International Gravel Racing in Sweden

August 18, 19, 20. UCI World Gravel Series: Gravel, Grit’n’Grind Halmstad and Swedish Gravel Championships. A competitive mass participation ride for everyone! Register

Gravel riding and racing has boomed in the last few years as road riders tire of near death experiences and mountain bikers look for something that lets you travel beyond your local trails. The bikes have improved with hydraulic disks, tubeless tires and better geometry. With Covid we all started to look for something new to do or somewhere new to ride. Now you’ve explored your local region and are looking for something new.

How about a riding area with thousands of kilometers of winding gravel tracks? Halmstad region has a seemingly limitless supply of rural roads, logging roads, fire roads, wind farm access routes, farm roads and hunters tracks. And the best part? They are so quiet that on a busy day you can see less than 10 cars in a 100 km ride. Forget dodging cloud of dust and skirting logging trucks, imagine a gravel route where the only thing you see is nature, the rolling route, and possibly a friend?!

The city of Halmstad is a small metropolitan area famous for its long sandy beaches, its golf (if it keeps people off the roads, I support it) and its accessible wilderness. The area has more than 480 km of hiking trails, almost all of which are mixed use, meaning that cycling is allowed as well. This is partially thanks to Allemansrätten, a Swedish law that basically allows access to any wild lands as long as the user isn’t a jackass. Swedes frown on jackassism.

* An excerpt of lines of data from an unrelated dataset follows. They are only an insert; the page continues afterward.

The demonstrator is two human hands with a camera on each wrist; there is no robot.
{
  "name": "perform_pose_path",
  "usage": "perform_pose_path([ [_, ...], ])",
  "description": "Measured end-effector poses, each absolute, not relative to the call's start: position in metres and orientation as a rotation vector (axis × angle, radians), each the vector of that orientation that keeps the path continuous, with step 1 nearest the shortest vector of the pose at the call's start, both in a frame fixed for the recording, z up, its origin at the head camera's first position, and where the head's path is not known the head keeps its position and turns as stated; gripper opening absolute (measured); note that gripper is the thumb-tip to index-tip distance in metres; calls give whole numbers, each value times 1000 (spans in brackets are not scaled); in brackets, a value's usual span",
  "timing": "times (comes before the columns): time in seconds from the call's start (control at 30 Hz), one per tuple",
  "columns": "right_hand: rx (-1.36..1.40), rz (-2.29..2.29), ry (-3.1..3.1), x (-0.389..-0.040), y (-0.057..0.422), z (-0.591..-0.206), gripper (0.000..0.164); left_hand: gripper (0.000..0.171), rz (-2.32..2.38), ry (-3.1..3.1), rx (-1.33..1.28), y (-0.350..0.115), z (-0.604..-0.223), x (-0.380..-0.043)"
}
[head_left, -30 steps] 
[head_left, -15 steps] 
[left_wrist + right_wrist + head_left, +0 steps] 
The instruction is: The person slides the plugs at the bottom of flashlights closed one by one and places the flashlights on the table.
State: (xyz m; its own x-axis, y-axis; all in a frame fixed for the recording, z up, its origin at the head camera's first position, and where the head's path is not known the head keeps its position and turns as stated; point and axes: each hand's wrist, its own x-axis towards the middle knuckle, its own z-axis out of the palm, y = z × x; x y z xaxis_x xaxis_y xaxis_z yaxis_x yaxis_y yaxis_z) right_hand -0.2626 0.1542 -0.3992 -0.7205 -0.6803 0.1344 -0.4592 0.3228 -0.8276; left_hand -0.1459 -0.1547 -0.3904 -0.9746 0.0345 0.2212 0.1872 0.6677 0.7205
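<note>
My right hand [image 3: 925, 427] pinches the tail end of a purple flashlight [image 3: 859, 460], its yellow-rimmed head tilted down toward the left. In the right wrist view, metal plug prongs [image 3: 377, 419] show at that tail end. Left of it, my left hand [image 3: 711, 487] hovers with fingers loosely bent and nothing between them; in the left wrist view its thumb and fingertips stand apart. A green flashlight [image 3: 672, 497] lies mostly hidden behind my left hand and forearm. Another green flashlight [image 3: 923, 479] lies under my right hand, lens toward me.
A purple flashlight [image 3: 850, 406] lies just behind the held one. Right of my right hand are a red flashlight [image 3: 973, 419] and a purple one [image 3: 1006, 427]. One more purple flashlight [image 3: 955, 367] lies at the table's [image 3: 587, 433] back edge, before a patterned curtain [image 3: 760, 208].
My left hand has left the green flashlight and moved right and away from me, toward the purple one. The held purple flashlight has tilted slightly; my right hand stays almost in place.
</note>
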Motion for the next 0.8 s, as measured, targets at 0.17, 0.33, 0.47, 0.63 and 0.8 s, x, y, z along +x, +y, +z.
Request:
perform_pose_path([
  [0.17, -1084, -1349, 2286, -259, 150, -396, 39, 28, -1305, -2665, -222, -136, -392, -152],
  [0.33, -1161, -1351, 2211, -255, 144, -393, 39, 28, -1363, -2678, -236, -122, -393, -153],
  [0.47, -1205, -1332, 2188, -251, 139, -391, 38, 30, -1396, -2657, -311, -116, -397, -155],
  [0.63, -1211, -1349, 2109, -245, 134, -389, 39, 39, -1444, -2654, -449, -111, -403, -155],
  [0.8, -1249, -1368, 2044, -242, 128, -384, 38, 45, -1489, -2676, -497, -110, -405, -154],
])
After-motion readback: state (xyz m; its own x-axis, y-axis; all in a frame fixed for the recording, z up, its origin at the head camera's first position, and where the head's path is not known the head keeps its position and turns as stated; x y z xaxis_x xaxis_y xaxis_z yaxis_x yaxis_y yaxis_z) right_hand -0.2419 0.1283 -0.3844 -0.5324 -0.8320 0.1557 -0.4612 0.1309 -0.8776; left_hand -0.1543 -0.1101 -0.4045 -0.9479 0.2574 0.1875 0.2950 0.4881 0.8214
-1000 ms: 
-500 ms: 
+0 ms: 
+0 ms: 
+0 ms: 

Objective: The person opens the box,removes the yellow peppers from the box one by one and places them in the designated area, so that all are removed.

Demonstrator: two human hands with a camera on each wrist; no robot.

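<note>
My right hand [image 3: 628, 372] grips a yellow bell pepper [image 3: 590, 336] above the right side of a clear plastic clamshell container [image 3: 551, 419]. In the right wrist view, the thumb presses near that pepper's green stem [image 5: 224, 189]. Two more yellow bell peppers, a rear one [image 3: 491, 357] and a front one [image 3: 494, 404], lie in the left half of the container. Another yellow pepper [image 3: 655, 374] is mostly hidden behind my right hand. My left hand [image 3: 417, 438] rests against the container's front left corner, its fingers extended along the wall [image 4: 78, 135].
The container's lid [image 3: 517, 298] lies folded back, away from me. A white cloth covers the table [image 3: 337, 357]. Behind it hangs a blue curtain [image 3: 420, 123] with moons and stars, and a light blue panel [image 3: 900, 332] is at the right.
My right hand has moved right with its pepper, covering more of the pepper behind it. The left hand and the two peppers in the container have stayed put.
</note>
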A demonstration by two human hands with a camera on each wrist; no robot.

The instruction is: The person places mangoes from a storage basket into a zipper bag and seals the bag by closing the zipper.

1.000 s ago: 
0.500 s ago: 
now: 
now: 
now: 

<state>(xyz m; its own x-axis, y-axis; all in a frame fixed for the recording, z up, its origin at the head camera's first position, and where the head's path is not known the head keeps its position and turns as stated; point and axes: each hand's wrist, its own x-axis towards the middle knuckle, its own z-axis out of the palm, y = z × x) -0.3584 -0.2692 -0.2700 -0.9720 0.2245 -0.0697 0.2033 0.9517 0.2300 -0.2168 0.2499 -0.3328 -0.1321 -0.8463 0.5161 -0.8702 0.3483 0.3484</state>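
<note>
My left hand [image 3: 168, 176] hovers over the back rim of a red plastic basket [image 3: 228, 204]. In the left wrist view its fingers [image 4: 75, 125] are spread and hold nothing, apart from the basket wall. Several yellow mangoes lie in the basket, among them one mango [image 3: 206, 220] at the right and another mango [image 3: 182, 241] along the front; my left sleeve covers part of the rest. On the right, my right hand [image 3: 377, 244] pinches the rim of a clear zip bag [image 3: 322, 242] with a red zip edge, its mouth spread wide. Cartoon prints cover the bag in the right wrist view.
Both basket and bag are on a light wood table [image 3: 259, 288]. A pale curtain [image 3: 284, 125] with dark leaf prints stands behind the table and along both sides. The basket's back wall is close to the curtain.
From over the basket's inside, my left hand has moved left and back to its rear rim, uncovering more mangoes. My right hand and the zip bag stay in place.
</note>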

The region is a mix of rolling coastal pasture and farmland backed by a forested inland that is deceptively hilly. There are not many climbs over 120 m, but it doesn’t mean that they can’t bite. The forests are dotted with lakes, so many that it is no worth putting a number on them. Add to this the ability to camp on almost any wild land, and you have gravel bikers’ paradise.

This is why the UCI chose Halmstad as one of their 7 European destinations and their only Scandinavian destination for the World Gravel Series.

Halmstad is easily reached from Copenhagen or Gothenburg (Copenhagen being a favourite, as you can hop on the train, with your bike, directly at the airport and arrive in Halmstad in just under two hours). Sweden is a great place to visit for English speakers, in fact, there are as many English speakers in Sweden as in Canada! And more moose, so, there’s that.

A perfect place to bring a family for a holiday, Halmstad and the surrounding area, including the day 2, the queen stage, UCI and Swedish Championships location, Simlångsdalen, are quiet tourist destinations. You’ve got 45 km of sandy beaches, over 100 km of mountain bike trails with rentals and delivery available, a world class wake park, endless kite surfing opportunities, canoeing and kayaking and so much more. Best part, the Swedes are finished their summer holidays, so there is a lot more free space in the forest.

The race: Who is it for? Everyone. This is similar to a Grand Fondo event, or the Vätternrundan. The UCI says that any bike is legal. So if you want to wear a tiger onezie and ride your 50 year old military bike, you can! You can ride one day or all three!

It’s a three day event, with an opening day time trial, the second day is the big qualifying event, and the third day is a fun and fast 80 ride through some of the best wilderness in southern Scandinavia. Each day is different, the first day is for the fast time-trialist, the second is a longer stage with some climbing for the roadie, and the last day is a more technical route with some short sharp climbs for the mtb rider or cyclocrossist (cyclocrosser?).